If a majority of ballots support the FPA, then the employees have accepted the FPA. However, the employers must also vote to accept the FPA. For employers, voting is weighted: an employer with 200 employees gets 200 votes, but smaller employers, say with 20 or fewer employees get a weighted tally based on government-imposed rules. For example, small employers might get 2 votes per employee. Presumably the point of that exercise is to respond in a small way to concerns that large fast-food conglomerates could use the process to drive smaller lower-margin employers out of business by agreeing to terms more favourable to larger employers. This was an issue raised by the Changing Workplace Review in Ontario as a reason to reject sectoral bargaining.
If the FPA is ratified by employees and employers, then it’s done and ready to be implemented. If the FPA is voted down, the parties return to the bargaining table, however if the FPA is voted down twice, then the terms of the FPA are sent to binding arbitration. I imagine a system of Final Offer Arbitration here, in which both parties put forward their best offer and the arbitrator chooses one. Note that there is no strike option here. An industry wide strike in support of a FPA would be unlawful in Canada.
Once the FPA is finalized, either because it was ratified or because an arbitrator imposed it, the FPA is then becomes law. This is not a model we use much in Canada, but the idea of a negotiated agreement being introduced as law is an interesting regulatory technique with lots of examples. The Ontario government would enact a statute (the Fair Pay Agreements Act, say) that would include the infrastructure of the model and a section that permits Regulations that would incorporate FPA. Once that Regulation is enacted, the FPA is effectively law and can be enforced as a Regulation. Complaints alleging bad faith bargaining or violation of the FPA would go to the Labour Board, like an employment standards or unfair labour practice complaint. Or maybe the government creates a new tribunal to deal expressly with the new FPA model.
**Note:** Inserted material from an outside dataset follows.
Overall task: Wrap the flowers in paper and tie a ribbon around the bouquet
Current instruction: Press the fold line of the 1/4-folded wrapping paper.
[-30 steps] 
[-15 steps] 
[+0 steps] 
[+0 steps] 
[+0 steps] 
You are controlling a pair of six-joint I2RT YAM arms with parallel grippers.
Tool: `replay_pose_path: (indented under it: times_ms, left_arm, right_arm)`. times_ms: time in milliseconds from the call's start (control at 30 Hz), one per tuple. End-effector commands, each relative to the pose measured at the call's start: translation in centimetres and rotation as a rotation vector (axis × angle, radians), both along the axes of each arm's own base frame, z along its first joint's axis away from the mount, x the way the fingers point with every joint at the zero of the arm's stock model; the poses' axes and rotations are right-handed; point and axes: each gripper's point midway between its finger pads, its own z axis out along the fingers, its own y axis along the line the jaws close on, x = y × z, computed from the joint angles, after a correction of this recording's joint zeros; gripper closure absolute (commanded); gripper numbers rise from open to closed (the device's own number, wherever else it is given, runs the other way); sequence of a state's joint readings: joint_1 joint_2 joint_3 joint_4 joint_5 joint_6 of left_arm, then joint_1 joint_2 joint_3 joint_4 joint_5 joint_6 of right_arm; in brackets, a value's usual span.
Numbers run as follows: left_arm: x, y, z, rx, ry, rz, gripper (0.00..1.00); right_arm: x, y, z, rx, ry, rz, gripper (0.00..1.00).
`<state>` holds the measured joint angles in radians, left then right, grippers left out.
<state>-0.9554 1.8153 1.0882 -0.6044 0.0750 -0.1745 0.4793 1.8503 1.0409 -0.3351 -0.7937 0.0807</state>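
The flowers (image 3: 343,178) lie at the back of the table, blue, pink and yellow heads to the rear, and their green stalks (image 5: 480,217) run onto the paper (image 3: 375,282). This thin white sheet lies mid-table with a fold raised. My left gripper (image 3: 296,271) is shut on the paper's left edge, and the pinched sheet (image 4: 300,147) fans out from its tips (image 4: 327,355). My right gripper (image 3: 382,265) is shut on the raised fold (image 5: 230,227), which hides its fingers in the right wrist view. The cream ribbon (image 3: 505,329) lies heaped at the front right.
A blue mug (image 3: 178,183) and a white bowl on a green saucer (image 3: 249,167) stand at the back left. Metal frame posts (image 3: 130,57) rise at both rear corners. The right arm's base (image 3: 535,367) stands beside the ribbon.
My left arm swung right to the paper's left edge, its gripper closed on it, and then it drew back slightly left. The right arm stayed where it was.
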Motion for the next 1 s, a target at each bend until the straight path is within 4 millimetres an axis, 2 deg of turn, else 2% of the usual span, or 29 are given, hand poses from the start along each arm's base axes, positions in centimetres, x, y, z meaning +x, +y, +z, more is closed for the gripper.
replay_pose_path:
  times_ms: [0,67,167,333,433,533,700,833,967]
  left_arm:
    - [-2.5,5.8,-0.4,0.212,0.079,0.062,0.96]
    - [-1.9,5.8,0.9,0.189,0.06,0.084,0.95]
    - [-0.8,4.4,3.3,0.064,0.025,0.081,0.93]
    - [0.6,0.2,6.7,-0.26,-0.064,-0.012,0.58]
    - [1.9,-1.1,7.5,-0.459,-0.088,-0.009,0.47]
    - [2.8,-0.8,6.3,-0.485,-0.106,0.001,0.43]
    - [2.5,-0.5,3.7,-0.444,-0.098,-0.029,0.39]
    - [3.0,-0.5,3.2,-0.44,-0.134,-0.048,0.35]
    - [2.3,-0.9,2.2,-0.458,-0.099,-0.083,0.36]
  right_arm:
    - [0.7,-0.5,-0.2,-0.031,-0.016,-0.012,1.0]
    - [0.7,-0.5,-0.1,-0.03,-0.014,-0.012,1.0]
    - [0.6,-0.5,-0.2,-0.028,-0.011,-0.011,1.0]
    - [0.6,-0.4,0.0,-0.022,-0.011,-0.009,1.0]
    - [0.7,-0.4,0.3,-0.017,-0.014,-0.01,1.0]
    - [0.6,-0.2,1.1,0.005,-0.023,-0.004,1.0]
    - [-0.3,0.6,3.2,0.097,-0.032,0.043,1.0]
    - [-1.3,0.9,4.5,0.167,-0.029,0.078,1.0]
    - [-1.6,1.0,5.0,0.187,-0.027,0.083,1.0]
The FPA would apply to all fast-food workers in Ontario. Not all of them would be union members, but the law requires the UFCW (and maybe Unifor) to represent all employees covered by FPA fairly in relation to the negotiations, although the unions are permitted to bargain into the FPA a wage premium equal to the amount of union dues. I assume that the unions would not be legally required to represent non-members in complaints that the FPA has been violated, but those employees can file their own complaint with the Tribunal. Perhaps a benefit of joining the union would be these extra representational rights. Also, I assume that the unions could still organize individual stores under the traditional collective bargaining legislation, since the FPA merely creates basic minimum standards. An employer can also always offer employees more than the FPA.
That’s basically how the model works.
What do we think? Would this work in Canada? Would it be an improvement over existing labour standards legislation, which also creates a statutory floor of rights. Why or why not?